L'analyse doit identifier les salariés les plus exposés : travail en extérieur, locaux mal ventilés, entrepôts, cuisines, ateliers, manutentions physiques ou encore port d'équipements de protection limitant la dissipation de la chaleur.
Des mesures de prévention adaptées doivent ensuite être définies et intégrées au plan d'actions.
2. Mettre en place des mesures de prévention
Selon l'activité de l'entreprise, plusieurs mesures peuvent être nécessaires :
- mettre à disposition de l'eau potable fraîche en quantité suffisante ;
- aménager les horaires pour éviter les périodes les plus chaudes ;
- augmenter la fréquence des pauses ;
- limiter les efforts physiques lorsque cela est possible ;
- améliorer la ventilation ou le rafraîchissement des locaux ;
- installer des zones d'ombre pour les travaux extérieurs ;
- adapter les équipements et les vêtements de travail.
L'objectif est de réduire l'exposition à la chaleur avant l'apparition de tout risque pour la santé.
3. Informer et sensibiliser les salariés
Les équipes doivent être informées des effets des fortes chaleurs et savoir reconnaître les premiers signes d'alerte :
- fatigue inhabituelle ;
- vertiges ;
- maux de tête ;
- crampes musculaires ;
- nausées ;
- confusion ou perte de connaissance.
Les salariés doivent également connaître les gestes à adopter : boire régulièrement, se protéger du soleil, signaler rapidement tout malaise et alerter les secours en cas de coup de chaleur.
4. Adapter l'organisation lors des épisodes de canicule
Lors d'un épisode de chaleur intense, l'employeur doit réévaluer les conditions de travail et adapter l'organisation si nécessaire.
Cela peut passer par un décalage des horaires, le report de certaines tâches particulièrement physiques, une rotation des équipes, une augmentation des temps de récupération ou le renforcement de la surveillance des salariés les plus exposés.

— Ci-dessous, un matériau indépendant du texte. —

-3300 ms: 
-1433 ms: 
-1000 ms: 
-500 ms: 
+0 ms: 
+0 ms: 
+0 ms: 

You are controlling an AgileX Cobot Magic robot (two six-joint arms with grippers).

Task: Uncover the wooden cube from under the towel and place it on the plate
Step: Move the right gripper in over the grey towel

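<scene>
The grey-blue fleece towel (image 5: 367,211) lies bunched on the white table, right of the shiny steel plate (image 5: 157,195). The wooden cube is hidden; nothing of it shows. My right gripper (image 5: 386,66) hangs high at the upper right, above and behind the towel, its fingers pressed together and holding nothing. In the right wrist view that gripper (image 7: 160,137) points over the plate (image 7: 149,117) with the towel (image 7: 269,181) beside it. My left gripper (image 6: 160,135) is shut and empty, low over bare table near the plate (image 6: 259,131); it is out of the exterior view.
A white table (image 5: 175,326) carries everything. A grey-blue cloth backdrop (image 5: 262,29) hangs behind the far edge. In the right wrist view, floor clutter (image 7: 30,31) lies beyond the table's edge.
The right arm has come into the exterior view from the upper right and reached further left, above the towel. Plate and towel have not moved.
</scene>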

Ces adaptations permettent de limiter les risques tout en maintenant l'activité dans des conditions de sécurité satisfaisantes.
5. Une responsabilité qui ne s'arrête pas à la météo
Les épisodes de fortes chaleurs ne sont plus exceptionnels. Ils doivent désormais être intégrés durablement dans la démarche de prévention de l'entreprise.
En cas d'accident lié à la chaleur, l'employeur devra pouvoir démontrer qu'il a identifié ce risque, évalué ses conséquences et mis en œuvre des mesures de prévention adaptées. Un DUERP à jour, des procédures claires et une organisation anticipée constituent les meilleurs moyens de protéger les salariés tout en sécurisant juridiquement l'entreprise.